Desde aquel entonces habían pasado dos años, y ahora, por primera vez, el tío Kolia se olía problemas. El peligro no tenía nada que ver con la policía, que, había que reconocerlo, podría pasarle una factura imponente; no, el peligro estaba relacionado con Arsén. Le había caído mal al tío Kolia desde que le vio por primera vez. ¿Por qué demonios su amo tuvo que meter a ese calvorota escuchimizado en sus manejos?

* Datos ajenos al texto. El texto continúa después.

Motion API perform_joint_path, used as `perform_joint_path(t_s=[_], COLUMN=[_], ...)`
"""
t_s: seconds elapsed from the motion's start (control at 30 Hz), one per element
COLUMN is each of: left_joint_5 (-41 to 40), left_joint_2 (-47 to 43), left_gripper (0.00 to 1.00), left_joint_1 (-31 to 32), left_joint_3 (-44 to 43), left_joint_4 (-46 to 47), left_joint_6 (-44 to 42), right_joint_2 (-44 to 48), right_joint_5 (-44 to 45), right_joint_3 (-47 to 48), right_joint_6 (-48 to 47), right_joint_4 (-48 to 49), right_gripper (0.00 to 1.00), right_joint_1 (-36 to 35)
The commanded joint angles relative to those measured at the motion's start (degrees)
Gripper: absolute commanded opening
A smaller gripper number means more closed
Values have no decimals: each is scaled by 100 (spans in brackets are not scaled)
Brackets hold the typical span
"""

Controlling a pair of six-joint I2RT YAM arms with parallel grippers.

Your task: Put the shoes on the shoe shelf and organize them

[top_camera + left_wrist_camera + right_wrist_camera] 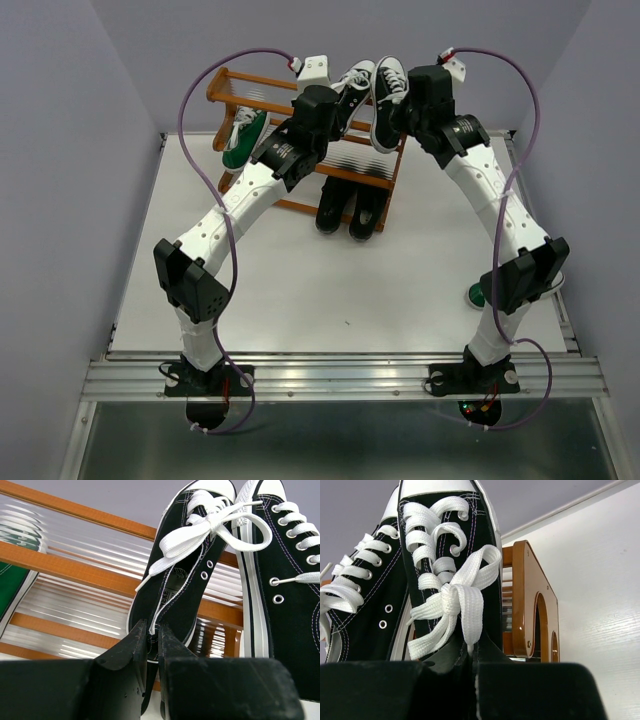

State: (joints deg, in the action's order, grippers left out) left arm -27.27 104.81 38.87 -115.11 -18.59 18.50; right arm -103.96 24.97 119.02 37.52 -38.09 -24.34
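Shoe shelf [70, 566] contents: its upper tier carries two black sneakers with white laces side by side at the shelf's right end. The all-black pair [345, 208] sits below them on the lower tier, poking out past the shelf's front. One green sneaker [243, 138] rests at the shelf's left end, though the top view is too cluttered to say on which tier. A second green sneaker [476, 295] lies on the surface [300, 290] well off the shelf's right front, mostly hidden by the right arm.

Both black sneakers run front to back across the shelf, white toe caps toward its rear and heels toward its front. The left fingers [137, 640] are clamped on the heel rim of the left black sneaker [187, 600]. The right fingers [445, 680] are pressed fully together at the heel of the right black sneaker [447, 595], possibly nipping its rim.
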Motion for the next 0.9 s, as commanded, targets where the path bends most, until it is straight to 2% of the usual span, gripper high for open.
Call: perform_joint_path(t_s=[0.0,0.47,0.87], left_joint_5=[-525,-648,-359], left_joint_2=[-585,-594,-664], left_gripper=[0,0,0], left_joint_1=[-117,-126,-126], left_joint_3=[-21,6,111], left_joint_4=[532,549,567], left_joint_6=[31,145,241], right_joint_2=[157,930,588], right_joint_5=[306,966,544], right_joint_3=[-134,-819,-600], right_joint_6=[80,397,361], right_joint_4=[179,811,891], right_gripper=[1,1,1], right_joint_1=[43,43,43])
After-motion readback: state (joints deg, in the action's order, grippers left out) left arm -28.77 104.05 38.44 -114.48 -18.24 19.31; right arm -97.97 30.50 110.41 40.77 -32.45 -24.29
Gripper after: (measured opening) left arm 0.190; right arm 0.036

El tío Kolia lo hizo todo tal como Grádov le había ordenado: alquiló la casa que ya habían utilizado en otras ocasiones, encontró a la muchacha, los chicos le explicaron que eran amigos de Bondarenko, quien por un imprevisto no iba a poder llevarla a ver a Smelakov el lunes y les había pedido que la acompañaran a aquel pueblo el domingo. La llevaron a un sitio tranquilo, le hicieron contarles todo cuanto sabía, aunque a decir verdad, no sabía gran cosa, y lo único útil de todo aquello fue que le sacaron el nombre de un tal Kosar. Los chicos los mataron a los dos, visitaron la casa del pintor, borraron el mensaje con el número de Bondarenko que Kosar había dejado en el contestador, y asunto despachado. ¿Qué falta, pues, les hacía Arsén? Además, Arsén no paraba de criticarle. Desde el principio mismo se mostró escéptico con el equipo de Kolia y quiso obligar al amo a pagar a su propia gente. Lo cierto era que el amo no les dejó colgados, declaró que el equipo estaba altamente calificado, que haría todo cuanto fuese menester y que lo haría de la mejor manera. Aquellas palabras animaron a Fistín, y su sentimiento de gratitud y devoción hacia Grádov se consolidó aún más. Pero a pesar de todo, Arsén no perdía ocasión de restregarle por los morros alguna porquería y de humillarle, diciéndole sin parar cosas incomprensibles.